(DESCRIPTION OF THE TASK):
Work out how many lines in the material beneath contain "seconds". Give only that number.

(DATA SHOWN):
■ ■ ■ ■ ■

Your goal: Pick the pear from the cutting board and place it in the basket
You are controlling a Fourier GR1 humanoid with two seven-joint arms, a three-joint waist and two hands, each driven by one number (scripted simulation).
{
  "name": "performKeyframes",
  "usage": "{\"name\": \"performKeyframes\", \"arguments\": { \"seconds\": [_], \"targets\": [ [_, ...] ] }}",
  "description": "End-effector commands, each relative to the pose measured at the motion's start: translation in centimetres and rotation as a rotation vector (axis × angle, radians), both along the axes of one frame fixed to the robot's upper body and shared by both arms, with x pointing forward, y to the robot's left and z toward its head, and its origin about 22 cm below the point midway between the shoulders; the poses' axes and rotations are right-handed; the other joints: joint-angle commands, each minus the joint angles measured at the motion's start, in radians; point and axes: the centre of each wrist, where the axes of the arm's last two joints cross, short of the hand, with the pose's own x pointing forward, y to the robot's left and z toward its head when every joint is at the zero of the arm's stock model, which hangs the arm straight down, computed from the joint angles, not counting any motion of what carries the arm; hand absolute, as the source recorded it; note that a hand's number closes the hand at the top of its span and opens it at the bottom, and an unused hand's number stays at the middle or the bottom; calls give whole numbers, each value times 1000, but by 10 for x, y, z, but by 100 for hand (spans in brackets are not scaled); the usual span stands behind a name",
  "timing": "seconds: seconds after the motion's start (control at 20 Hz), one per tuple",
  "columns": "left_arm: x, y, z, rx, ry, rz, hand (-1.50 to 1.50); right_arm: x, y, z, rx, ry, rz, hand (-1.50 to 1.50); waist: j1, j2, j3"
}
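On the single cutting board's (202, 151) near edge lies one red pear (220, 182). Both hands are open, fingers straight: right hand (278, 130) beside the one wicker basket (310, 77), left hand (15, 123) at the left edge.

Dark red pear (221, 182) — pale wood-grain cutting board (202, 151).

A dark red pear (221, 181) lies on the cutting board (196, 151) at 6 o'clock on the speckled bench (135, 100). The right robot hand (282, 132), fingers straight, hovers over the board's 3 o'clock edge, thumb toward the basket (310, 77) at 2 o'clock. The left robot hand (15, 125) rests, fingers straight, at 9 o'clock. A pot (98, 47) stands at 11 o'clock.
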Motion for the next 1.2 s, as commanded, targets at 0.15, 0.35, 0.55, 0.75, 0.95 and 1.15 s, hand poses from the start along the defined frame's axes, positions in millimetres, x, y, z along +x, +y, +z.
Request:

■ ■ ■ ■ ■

(SOLVED PROBLEM):
2